Bayern Dopplebock Lager (Missoula, MT) and Angela Carter's The Bloody Chamber -- From the darkest dreamiest depths of all that's germanic! I really enjoyed this book and even moreso this beer, though I'm not ashamed to say that both scare me for one reason or another. Carter's book is an anthology of re-imagined fairy tales which roams from the Beauty and the Beast to Snow White to Little Red Riding Hood and on, and as far as I can tell, it's the perfect book for browsing fireside on those blustery nights. Inventive, intriguing and oh so shocking (don't we know all these stories already?), The Bloody Chamber is a great read and an even better gift for your hard-to-buy-for friends. Bayern's Doppelbock, on the other hand, is sheer bliss. A Bock done right on American soil, it's hearty yet smooth with delicious notes of grape, pumpernickel, caramel, and chocolate, spread across a complex batch of malts; it's also good cold, but even better as it warms. Call it the Beast to Carter's Beauty, Bayern's seasonal Doppelbock is the beer you want in your hand when the going gets weird. Oh and it'll knock you on your ass.
Allagash's Fluxus 2009 (Portland, Maine) and Graham Swift's Waterland -- The Observer (U.K.) says that "Waterland appropriates the Fens as Moby Dick did whaling or Wuthering Heights the moors" and calls it "a beautiful, serious, and intelligent novel, admirably ambitious and original." Well, funny thing, I said the same about Allagash's appropriation, domination, and originality in dealing with the Saison (a type of Belgian beer) -- this year's Fluxus -- too, they just must've missed the memo I guess. Anyways, Swift's novel is a twisting, turning, wholly reminiscent thing, and both really beautiful and really beautifully put together. Like the Fluxus in so many respects -- beautiful, curious, reminiscent of so much... oh ... -- it seems to reinvent itself anew at every turn, which I think is a treat and makes for exciting stuff. I should also mention that it's a book of polarities and paradoxes (water/land ... etc.), all of which are left in ... yep ... flux.

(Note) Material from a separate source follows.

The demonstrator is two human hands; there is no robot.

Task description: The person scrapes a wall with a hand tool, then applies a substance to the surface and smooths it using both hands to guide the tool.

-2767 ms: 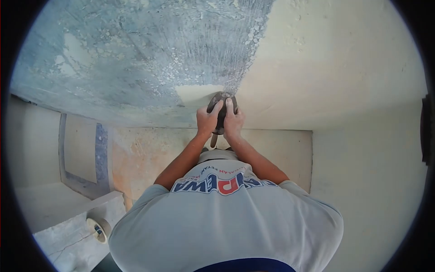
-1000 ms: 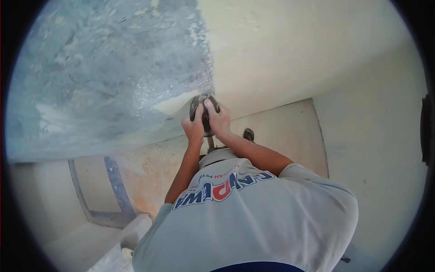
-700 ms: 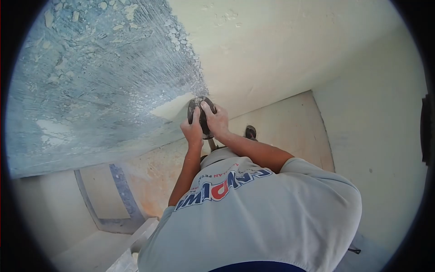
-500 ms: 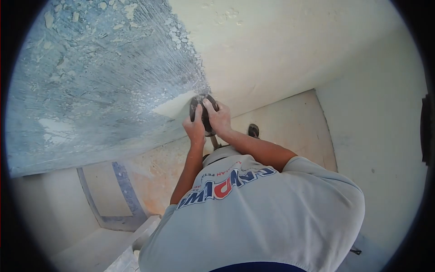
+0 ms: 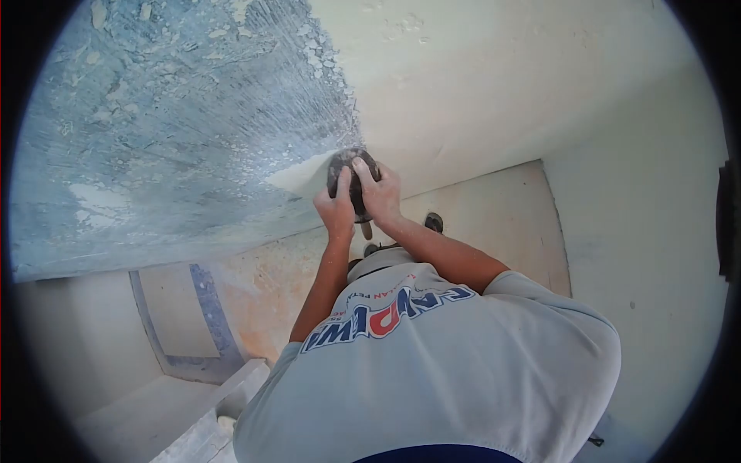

You know his name and maybe you even picked up one of his novels once. His essays -- you've seen them here and there -- are smart, if also stolid, and always leave something wanting right at that thick part of the tongue. That's what you think. Ah, and he's won the Booker, you remember, he's a South African who's won the Booker. Twice was it? A Nobel too, can that really be right? ... You ask your friends: 'Coetzee?' you chime. 'Oh. Good. Yes,' they say, 'great books, good writer.' You inquire further: 'What have you read, I'm looking into reading something of his. Dusklands? Disgrace? The one with the lectures and a journey to the afterlife -- what is it -- Elvis, no, Ellen, no, Elizabeth Costello?' They are not so sure. 'Oh yes, it was that one, with the -- you know -- what you said...' they reply, miffed.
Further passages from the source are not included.